Goto Chapter: Top 1 2 3 4 5 6 7 8 9 10 Ind
 [Top of Book]  [Contents]   [Previous Chapter]   [Next Chapter] 

9 Maintaining the GAP website
 9.1 Overview
 9.2 Getting started
 9.3 The Mixer
 9.4 XHTML
 9.5 Git usage
 9.6 The web server in St Andrews
 9.7 Installation on the web server
 9.8 The GAP manuals on the web pages
 9.9 The GAP packages on the web pages
 9.10 The search engine on the web pages
 9.11 The GAP bibliography
 9.12 The sitemap
 9.13 The GAP forum archive

9 Maintaining the GAP website

This chapter describes how the information accessible on www.gap-system.org is stored and collected, and how it is transformed into web pages.

9.1 Overview

The GAP website (in the following just called "website") has a tree structure for easier navigation and overview. Each node and each leaf of the tree is a web page. Every single page resides somewhere in this tree. This position is shown in the navigation bar on the left hand side, and the user can navigate through the tree using this navigation bar. However, pages can still link to other pages that reside in some other branch of the tree.

With very few exceptions, all pages are static HTML pages conforming to the XHTML 1.0 standard (see Section 9.4). However, these pages are not edited directly by the maintainer, but they are produced by a tool called "the Mixer" (see 9.3), which takes so called ".mixer-files" as source and produces the final HTML files. During this process, the navigation bar and some other parts of the page are created automatically, such that the maintainer does not have to worry about technicalities. A .mixer file essentially contains the content of the page in form of a well-formed XML document (see again Section 9.4 for an explanation) and the Mixer handles the technical details.

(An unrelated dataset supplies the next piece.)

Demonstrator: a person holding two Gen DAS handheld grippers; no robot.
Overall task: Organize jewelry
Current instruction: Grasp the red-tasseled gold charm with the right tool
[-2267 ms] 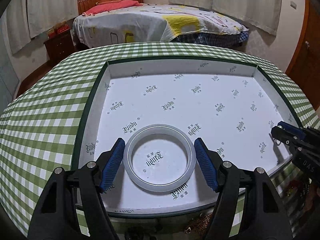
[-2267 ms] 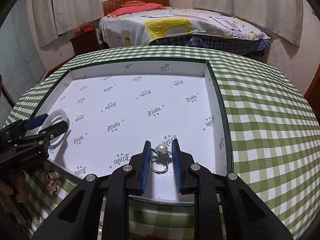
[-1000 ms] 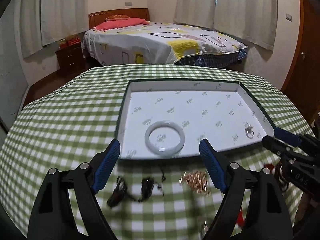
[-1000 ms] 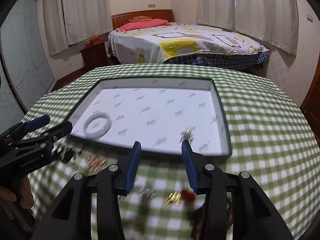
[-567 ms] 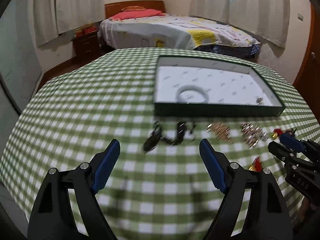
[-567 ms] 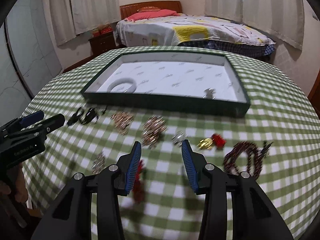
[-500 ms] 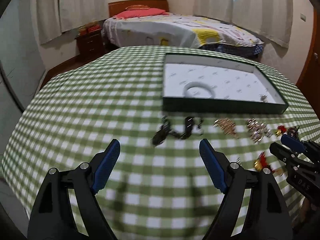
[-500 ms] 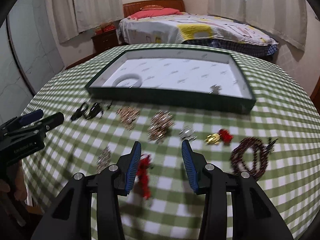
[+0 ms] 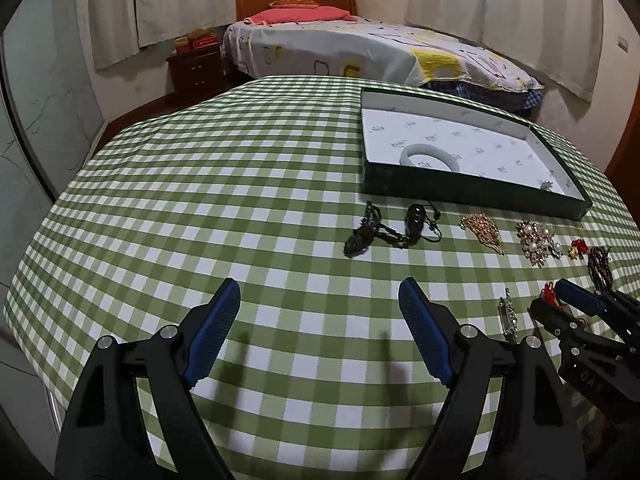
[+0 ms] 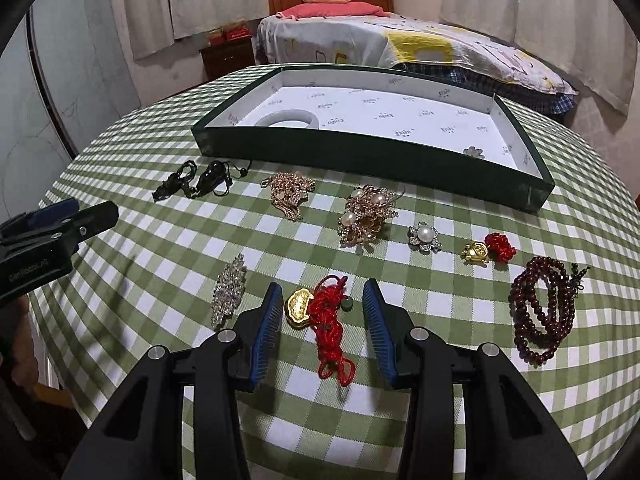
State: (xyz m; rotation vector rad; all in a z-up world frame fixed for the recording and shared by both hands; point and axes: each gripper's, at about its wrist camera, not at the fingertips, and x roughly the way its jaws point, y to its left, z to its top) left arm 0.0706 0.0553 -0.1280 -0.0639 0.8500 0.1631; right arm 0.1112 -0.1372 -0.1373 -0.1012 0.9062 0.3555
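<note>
A dark green tray [image 10: 360, 152] with a white lining holds a white bangle [image 10: 288, 120] and a pearl ring [image 10: 475, 152]; the tray [image 9: 460, 190], bangle [image 9: 430, 156] and ring [image 9: 546, 185] also show in the left wrist view. Loose jewelry lies on the checked cloth before it: a black cord pendant [image 10: 200, 182], gold brooches [image 10: 290, 192], a pearl brooch [image 10: 425, 237], dark red beads [image 10: 546, 312]. My right gripper [image 10: 322, 316] is open around a gold charm on red cord [image 10: 320, 312]. My left gripper [image 9: 319, 330] is open and empty over bare cloth.
A crystal pin [image 10: 230, 292] lies left of the right gripper. A small gold and red charm [image 10: 490, 250] lies to the right. The round table's edge drops off at the left and front. A bed [image 10: 400, 44] stands behind.
Both grippers let go of the bangle and the ring in the tray and pulled back. The right gripper now stands over the red cord charm; the left is over bare cloth.
</note>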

All the sources for the web pages are kept in the git repository https://github.com/gap-system/GapWWW. So you can clone this repository using


git clone https://github.com/gap-system/GapWWW

The web server in St Andrews also uses its clone, updates it to the latest revision of the master branch, runs the Mixer and then serves the pages. Another named branch is called testing and it is served on the password protected version of the GAP website at http://devel.gap-system.org/testsite where work in progress may be published to be reviewed internally.

The GAP website has some pages that are treated specially such as the GAP manuals, the pages for the GAP packages, the pages providing search facilities, the pages for the GAP bibliography, the sitemap, and the (old) GAP forum archive. The setup for these special pages is described in Sections 9.8 to 9.13 in this chapter.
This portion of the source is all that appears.